第一章 那些人
紀念十年
收到你的信息,你說我們認識了至少十年了。
看著這幾行字,我不知道此刻是什麽心情,無言,而後是酸澀。感覺十年如一瞬!人生有多少個十年?
想想,我們應該認識不止十年了吧。似乎從我有記憶起你就出現在我生活中了。或許在尚未存在記憶時我們已經被上天安排在一起了!十年?二十年?都是個沉重的字眼,它包含了多少個日月,述說了我們之間多少個故事,曾有多少個歡笑和淚水相伴的日子?我的青春歲月中一直都存有你的痕跡!再過個十年,就是而立之年,那時,我們或許更多的是淚流和感激,很幸運一路上有這樣一位好姐妹的陪伴!一直我都不將你視為我的一位朋友,因為我們的緣分很特殊,一直都覺得你應該是我的姐姐,我們是沒有血緣關係的親姐妹。
十多年中,我們各自經曆著自己的人生,有歡笑,有煩惱,有淚水,有諒解……很多時候,在我們想不明白或是受挫的時候都會找對方,去傾訴,去發泄,而後收拾心情,繼續前行~
在這些年中,很謝謝你一直都在我身邊關心和支持我,更多的時候是教會我很多的道理,讓我在自己的路途上走得平坦,少走了很多彎路,少碰很多釘子!一直都心存感激,無以言表……特別是在我受挫的那幾個月,你的一些話讓我明白了人生中的很多東西!現在看的很開了,我依然是快樂的,依然擁有燦爛的笑容。
塵封的往事,依舊如花兒般絢爛……
兒時的快樂,天真的笑容,稚嫩的臉龐,看到孩童時候的照片,不知該有怎樣的感慨。還記得那時候我們的小腳踏車嗎?那是當時我們的交通工具,據說還是挺有錢的象征,騎著那車,我們到處溜達,根本不怕大人們的嚇唬,好象還走失過好幾次,也不知道是玩得忘記回家了還是真的認不得路了,害兩家的大人急得半死,最後還是給好心人給送回家了,受到這樣的教訓後,還是知錯不改,繼續走失……每次奶奶要管我們睡覺的時候我們都很調皮,總是假裝睡著,還不時發出吱吱的笑聲,沒想到,奶奶睡得比我們還快,總是這個時候爬起來開始戲弄奶奶的腳底,搞得她很煩躁地訓上我們一頓,這時是我們最樂的時候,想想真的好傻啊!現在,她老了,也80高齡了,但是還會經常想念我們,還會不時問我你的情況。很想念她,有時候看到她蹣跚的背影,心裏很酸,人家說是被我們這些小孩趕老了……
年年歲歲花相似,歲歲年年人不同。
如今我們都長大了,走出了社會,無論以後的路在哪,走到哪裏,遇到什麽,都不忘記我們永遠都是好姐妹,記得不論什麽時候什麽地點都可以隨時取得聯係。我們的感情永遠不會改變。

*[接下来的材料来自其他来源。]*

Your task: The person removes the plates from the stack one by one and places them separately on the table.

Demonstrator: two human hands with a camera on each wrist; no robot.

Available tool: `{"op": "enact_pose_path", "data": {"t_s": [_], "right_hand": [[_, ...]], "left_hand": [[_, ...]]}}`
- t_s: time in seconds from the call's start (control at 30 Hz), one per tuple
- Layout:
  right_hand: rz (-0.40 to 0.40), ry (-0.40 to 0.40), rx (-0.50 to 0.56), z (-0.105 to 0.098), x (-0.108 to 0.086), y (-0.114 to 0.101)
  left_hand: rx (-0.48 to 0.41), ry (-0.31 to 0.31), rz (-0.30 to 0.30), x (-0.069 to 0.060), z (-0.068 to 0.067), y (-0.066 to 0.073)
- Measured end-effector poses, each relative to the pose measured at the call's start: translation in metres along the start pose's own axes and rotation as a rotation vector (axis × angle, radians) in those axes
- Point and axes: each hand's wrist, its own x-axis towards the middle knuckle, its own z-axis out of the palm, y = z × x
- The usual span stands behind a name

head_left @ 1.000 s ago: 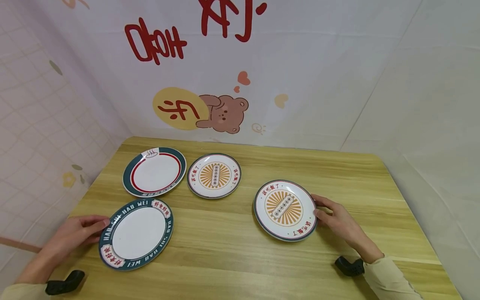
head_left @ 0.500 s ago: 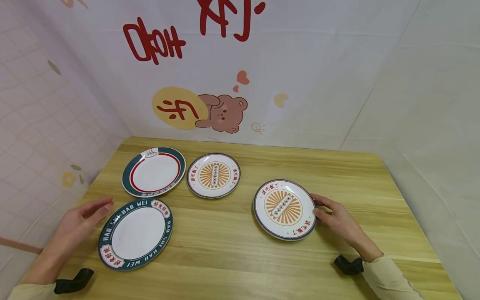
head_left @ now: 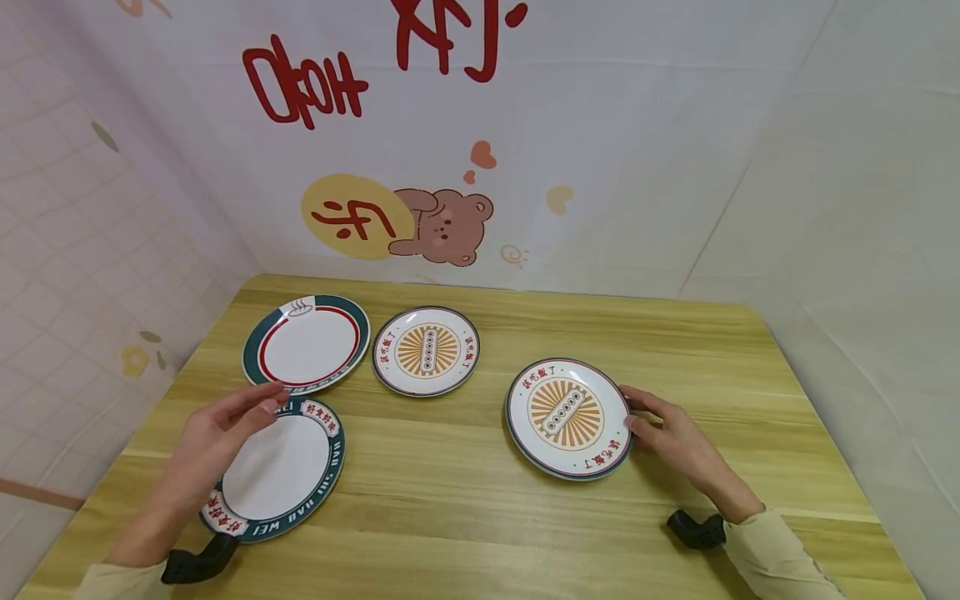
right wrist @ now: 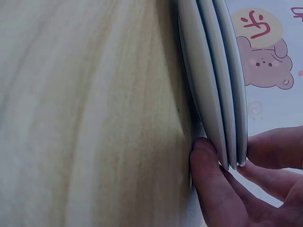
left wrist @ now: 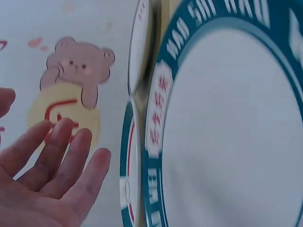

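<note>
My right hand [head_left: 678,437] grips the right edge of a plate stack [head_left: 567,417], whose white top plate carries an orange sunburst. Three plate edges [right wrist: 215,80] show one over another in the right wrist view, with a thumb on the upper face and fingers beneath the rim. Over the left part of a plate with a green lettered rim [head_left: 281,471] hovers my left hand [head_left: 213,446]. Its fingers [left wrist: 71,156] are loosely bent and hold nothing. The hand and forearm cover part of that plate's rim in the head view.
Behind the lettered plate lies a plate with a green rim and red ring [head_left: 311,343]. To its right is a smaller sunburst plate [head_left: 426,350]. All rest on a wooden table [head_left: 450,508], bordered by a printed cloth backdrop [head_left: 622,150] at the back and sides.
My left hand has left the lettered plate's left edge and moved right and forward over it. The right hand and its plate stack stay in place.
</note>
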Motion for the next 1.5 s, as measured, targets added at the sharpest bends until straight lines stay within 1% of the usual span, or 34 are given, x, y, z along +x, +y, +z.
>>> {"op": "enact_pose_path", "data": {"t_s": [0.17, 0.27, 0.37, 0.5, 0.6, 0.8, 1.07, 1.27, 1.37, 1.5], "right_hand": [[-0.003, 0.008, -0.008, -0.001, 0.0, 0.0], [0.002, 0.008, -0.01, -0.001, -0.001, 0.0], [0.016, 0.002, -0.011, -0.002, -0.001, 0.0], [0.018, -0.01, -0.032, -0.002, -0.001, 0.002], [0.022, -0.02, -0.035, -0.002, 0.0, 0.003], [0.04, -0.035, -0.018, -0.002, 0.001, 0.004], [0.019, -0.04, -0.028, -0.002, 0.0, 0.001], [-0.008, -0.024, -0.077, -0.002, 0.001, 0.001], [-0.021, -0.013, -0.099, -0.001, 0.001, 0.002], [-0.028, -0.011, -0.097, -0.001, 0.001, 0.002]], "left_hand": [[-0.05, -0.073, 0.009, 0.005, 0.026, 0.019], [-0.075, -0.104, 0.014, 0.008, 0.04, 0.028], [-0.124, -0.134, 0.029, 0.012, 0.057, 0.033], [-0.211, -0.183, 0.039, 0.016, 0.078, 0.038], [-0.276, -0.225, 0.028, 0.018, 0.094, 0.042], [-0.35, -0.289, 0.014, 0.021, 0.12, 0.048], [-0.469, -0.339, -0.01, 0.025, 0.149, 0.056], [-0.534, -0.378, -0.067, 0.025, 0.167, 0.065], [-0.563, -0.373, -0.102, 0.025, 0.175, 0.07], [-0.628, -0.358, -0.144, 0.025, 0.187, 0.074]]}}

讓我們來個十年之約吧,在我們而立之年的時候,又會是怎樣情景呢?我想它絲毫不比轟轟烈烈的愛情遜色。
朋 友
下班以後,老板是一個愛開玩笑的人。那天我開玩笑的對他說起他那一班既是好友亦是顧客的特別朋友。
甲,一副黑框的眼鏡使他看起來文質彬彬。無論是剛完成工作或剛下車,一到我們公司就歪在一邊的沙發上立刻進入睡眠狀態,好像永遠睡不夠。但當你工作上遇到疑難需要幫助時,他又精神奕奕,笑容可掬的幫助你。
每逢乙一踏進公司的門口,就把掛在腰間那部輕便、快捷的手提電話忘得一幹二淨。拿出那本厚厚的電話記事簿,安坐在電話旁的椅子上,立刻開始煲一鍋鍋的老火靚粥。那電話數量之多,那渾然忘我的神態,讓要用電話的我口瞪目呆之餘,不禁心生疑惑:他的手提電話難道是玩具?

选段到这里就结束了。